The authors propose a mathematical model of shell structures taking into account the linear theory of hereditary material creep. This model is based on the total potential strain energy functional. Shells are reinforced with stiffeners, and the contact between the stiffener and the shell skin along a strip is taken into account. The Ritz method is applied to the functional, and a system of algebraic or integro-algebraic equations is found.
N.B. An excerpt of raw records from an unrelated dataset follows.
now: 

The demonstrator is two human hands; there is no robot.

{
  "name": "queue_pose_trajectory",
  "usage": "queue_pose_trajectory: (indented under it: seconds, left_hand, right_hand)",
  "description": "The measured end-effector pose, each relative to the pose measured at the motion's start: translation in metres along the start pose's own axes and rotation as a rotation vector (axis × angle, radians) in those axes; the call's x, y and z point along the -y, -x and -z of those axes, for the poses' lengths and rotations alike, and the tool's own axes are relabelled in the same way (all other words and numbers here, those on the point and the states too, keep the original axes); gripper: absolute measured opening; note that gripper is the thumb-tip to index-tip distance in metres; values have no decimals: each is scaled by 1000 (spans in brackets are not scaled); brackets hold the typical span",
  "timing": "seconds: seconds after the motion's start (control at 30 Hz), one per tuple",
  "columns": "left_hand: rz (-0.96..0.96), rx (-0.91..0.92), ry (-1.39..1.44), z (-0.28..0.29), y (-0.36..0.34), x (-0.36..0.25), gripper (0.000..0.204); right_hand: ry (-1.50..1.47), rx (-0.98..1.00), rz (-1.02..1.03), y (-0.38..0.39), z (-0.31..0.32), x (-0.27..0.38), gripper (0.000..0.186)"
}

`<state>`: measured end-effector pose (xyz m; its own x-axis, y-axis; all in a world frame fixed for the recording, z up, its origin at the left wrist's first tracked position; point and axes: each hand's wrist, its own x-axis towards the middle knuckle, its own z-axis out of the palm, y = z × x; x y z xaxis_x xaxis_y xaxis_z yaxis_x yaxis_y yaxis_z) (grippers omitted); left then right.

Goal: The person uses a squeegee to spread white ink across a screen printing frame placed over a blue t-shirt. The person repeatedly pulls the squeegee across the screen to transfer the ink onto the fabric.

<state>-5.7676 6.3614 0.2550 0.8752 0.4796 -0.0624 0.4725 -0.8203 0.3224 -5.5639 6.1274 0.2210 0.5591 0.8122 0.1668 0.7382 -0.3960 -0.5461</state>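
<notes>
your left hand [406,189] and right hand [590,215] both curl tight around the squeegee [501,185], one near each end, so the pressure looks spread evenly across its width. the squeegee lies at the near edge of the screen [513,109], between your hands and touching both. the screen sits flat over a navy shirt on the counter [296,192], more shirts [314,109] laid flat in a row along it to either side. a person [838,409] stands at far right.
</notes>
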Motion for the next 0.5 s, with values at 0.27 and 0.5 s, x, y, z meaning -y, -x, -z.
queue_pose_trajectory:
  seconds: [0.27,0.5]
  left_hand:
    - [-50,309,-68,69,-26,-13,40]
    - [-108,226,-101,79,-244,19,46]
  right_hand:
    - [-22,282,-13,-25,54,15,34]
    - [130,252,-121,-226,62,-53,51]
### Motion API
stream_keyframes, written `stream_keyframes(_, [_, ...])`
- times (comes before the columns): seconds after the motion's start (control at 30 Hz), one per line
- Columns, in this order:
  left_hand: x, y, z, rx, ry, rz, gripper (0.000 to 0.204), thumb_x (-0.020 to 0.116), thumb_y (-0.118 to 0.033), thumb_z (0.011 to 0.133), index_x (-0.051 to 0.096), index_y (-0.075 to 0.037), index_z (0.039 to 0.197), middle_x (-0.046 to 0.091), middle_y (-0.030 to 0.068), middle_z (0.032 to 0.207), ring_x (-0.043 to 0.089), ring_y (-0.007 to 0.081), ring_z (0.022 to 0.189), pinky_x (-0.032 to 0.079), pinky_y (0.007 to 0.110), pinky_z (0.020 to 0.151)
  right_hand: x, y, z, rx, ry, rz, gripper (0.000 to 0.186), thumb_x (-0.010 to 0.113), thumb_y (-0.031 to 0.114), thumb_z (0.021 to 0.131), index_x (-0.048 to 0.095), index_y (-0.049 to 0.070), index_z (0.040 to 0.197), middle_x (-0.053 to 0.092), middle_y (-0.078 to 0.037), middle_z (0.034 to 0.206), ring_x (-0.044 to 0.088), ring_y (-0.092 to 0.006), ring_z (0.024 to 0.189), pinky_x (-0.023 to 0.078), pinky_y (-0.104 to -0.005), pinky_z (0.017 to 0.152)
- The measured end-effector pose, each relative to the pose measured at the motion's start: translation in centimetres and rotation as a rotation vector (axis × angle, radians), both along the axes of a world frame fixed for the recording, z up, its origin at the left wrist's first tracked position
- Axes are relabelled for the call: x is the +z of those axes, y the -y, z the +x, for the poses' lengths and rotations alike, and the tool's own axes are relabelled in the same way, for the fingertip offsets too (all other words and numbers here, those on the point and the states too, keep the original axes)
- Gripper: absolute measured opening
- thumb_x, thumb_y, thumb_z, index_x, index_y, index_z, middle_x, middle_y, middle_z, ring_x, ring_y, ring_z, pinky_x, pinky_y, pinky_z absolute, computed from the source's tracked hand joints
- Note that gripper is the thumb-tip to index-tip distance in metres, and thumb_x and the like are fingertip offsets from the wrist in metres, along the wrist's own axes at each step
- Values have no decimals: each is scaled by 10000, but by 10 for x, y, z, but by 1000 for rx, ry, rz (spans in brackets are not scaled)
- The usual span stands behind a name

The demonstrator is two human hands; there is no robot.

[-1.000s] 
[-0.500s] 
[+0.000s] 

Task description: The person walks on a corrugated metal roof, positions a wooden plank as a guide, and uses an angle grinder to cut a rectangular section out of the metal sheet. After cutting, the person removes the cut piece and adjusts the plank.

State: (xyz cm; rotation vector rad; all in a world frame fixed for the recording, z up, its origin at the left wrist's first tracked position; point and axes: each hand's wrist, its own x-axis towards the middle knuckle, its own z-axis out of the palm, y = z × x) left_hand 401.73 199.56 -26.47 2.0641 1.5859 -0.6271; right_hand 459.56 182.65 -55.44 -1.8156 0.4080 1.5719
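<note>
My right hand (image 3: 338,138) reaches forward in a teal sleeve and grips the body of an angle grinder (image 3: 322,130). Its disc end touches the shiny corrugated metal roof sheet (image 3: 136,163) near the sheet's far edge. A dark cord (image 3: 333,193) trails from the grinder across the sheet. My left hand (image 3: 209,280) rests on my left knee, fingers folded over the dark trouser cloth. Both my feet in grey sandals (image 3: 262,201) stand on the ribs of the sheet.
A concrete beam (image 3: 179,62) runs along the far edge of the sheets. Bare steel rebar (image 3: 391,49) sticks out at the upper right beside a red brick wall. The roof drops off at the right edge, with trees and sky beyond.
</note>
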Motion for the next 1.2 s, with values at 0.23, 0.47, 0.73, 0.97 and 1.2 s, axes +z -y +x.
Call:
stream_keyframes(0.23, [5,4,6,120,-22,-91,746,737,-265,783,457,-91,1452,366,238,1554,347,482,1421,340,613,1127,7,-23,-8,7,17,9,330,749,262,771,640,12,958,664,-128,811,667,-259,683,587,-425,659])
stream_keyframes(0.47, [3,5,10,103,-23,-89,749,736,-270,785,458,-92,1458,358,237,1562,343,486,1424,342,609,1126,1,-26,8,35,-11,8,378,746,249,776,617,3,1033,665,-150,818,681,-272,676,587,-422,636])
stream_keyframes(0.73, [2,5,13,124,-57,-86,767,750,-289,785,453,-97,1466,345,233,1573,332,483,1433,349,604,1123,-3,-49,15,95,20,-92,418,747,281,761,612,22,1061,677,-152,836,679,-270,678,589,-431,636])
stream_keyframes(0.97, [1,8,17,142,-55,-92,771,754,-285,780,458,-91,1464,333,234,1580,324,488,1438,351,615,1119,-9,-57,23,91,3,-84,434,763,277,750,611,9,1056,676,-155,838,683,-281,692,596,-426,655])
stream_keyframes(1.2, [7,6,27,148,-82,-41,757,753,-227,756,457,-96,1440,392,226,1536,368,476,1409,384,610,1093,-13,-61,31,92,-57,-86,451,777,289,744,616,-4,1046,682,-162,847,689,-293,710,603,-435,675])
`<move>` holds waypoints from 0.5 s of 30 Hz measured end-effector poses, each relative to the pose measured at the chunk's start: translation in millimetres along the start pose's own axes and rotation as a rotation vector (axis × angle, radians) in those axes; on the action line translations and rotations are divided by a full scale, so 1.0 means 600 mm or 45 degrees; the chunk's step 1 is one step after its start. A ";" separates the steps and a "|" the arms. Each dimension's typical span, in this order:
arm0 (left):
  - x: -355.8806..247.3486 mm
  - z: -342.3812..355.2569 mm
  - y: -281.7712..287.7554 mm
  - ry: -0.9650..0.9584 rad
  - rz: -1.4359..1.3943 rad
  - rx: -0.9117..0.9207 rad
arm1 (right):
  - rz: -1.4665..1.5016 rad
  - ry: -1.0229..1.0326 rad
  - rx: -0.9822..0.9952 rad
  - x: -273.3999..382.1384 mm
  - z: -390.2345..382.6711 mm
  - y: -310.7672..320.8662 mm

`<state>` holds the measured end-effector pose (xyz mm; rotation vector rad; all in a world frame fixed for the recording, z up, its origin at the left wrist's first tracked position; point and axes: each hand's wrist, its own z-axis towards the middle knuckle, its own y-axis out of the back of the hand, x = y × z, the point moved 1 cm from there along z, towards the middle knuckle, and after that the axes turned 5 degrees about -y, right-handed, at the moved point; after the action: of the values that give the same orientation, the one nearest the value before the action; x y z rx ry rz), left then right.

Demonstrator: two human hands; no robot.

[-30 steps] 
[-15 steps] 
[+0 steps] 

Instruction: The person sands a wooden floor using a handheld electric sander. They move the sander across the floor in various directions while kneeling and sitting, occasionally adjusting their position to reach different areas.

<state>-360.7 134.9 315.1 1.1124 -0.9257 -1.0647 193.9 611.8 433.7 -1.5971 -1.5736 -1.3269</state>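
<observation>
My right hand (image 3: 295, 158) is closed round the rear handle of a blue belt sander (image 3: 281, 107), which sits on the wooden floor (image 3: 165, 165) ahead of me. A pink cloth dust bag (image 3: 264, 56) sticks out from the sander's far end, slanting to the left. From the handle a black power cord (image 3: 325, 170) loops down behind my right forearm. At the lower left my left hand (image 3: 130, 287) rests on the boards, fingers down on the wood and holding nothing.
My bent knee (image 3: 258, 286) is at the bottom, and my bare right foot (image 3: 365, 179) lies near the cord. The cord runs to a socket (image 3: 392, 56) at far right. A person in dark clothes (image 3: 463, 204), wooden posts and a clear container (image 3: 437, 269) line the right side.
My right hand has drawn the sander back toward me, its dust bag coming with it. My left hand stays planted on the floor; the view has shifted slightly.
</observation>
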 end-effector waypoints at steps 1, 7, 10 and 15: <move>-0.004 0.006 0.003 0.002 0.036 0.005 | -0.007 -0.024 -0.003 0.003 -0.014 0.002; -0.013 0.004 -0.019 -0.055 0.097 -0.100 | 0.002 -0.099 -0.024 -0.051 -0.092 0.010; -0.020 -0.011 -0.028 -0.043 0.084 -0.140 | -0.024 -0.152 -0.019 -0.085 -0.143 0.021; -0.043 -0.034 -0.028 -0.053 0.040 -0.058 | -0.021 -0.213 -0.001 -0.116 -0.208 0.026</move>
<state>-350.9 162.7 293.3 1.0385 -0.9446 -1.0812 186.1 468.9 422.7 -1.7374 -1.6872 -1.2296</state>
The resulting system is first solved as a linear system (without account for the terms reflecting material creep), and the state of the structure under the specified load is determined. Then the iterative method is used to solve the creep problem for a given value of time. The paper presents the results of studying stiffened shallow shells of double curvature made of reinforced concrete under uniformly distributed load. The buckling of shells occurs over time as a result of the development of creep strains. Values of the buckling load as a result of material creep are found. It is shown that stresses are redistributed over the shell field over time and the maximum stress is observed near the contour of the structure.

作者提出了一种考虑遗传材料蠕变线性理论的壳结构数学模型。该模型基于总势应变能泛函。壳体采用加劲肋加固，并考虑加劲肋与壳体蒙皮沿条带的接触。将 Ritz 方法应用于泛函，并找到代数或积分代数方程组。所得系统首先作为线性系统求解（不考虑反映材料蠕变的术语），并确定结构在指定载荷下的状态。然后使用迭代方法求解给定时间值的蠕变问题。本文介绍了在均匀分布载荷下由钢筋混凝土制成的双曲率加筋浅壳的研究结果。由于蠕变应变的发展，随着时间的推移，壳会发生屈曲。找到材料蠕变导致的屈曲载荷值。结果表明，随着时间的推移，应力在壳场上重新分布，并且在结构轮廓附近观察到最大应力。